There’s no magic formula for dealing with internet-related crime: it’s very clear that it is possible to slip up both when drafting laws specifically for the internet and re-tasking laws written for other purposes. Good education for policymakers, lawyers, judges and law enforcement on the nature of the internet and its uses will go a long way to correcting some of the imbalances, and digital rights NGOs are helping with this initiative. Open consultation with experts, accurate data and transparent processes must be encouraged.
In drafting laws that may restrict speech, particular consideration must be given to protecting speech online. More proportionate action could be taken if there were better ways to estimate both the cost of online crime and to understand how resilient networks are.

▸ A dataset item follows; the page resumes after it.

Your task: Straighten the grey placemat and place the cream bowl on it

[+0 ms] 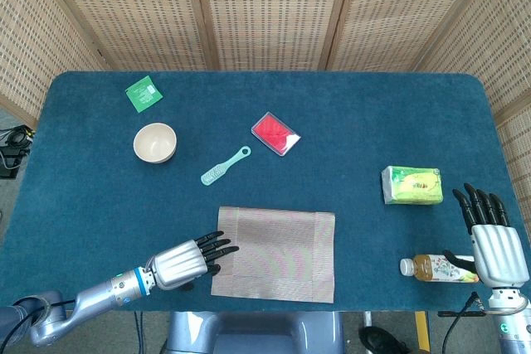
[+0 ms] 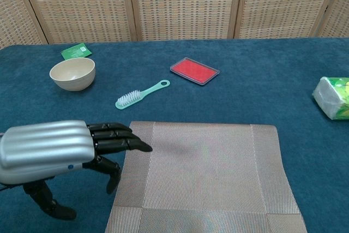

Greater transparency is crucial; in particular, there is a need for transparency about what surveillance equipment is being sold to which countries. This would encourage ethical behaviour. For example, following disclosures that Nokia-Siemens had sold surveillance software to Iran, the company put an ethics review process in place regarding sales, which resulted in three sale offers being declined in 2011. Export control laws have done little to prevent companies from selling surveillance software to repressive regimes, while added bureaucracy has hindered the distribution of software designed to protect human rights. And as is often the case, the way to address internet crime while at the same time protecting liberties will be through promoting more speech, not less.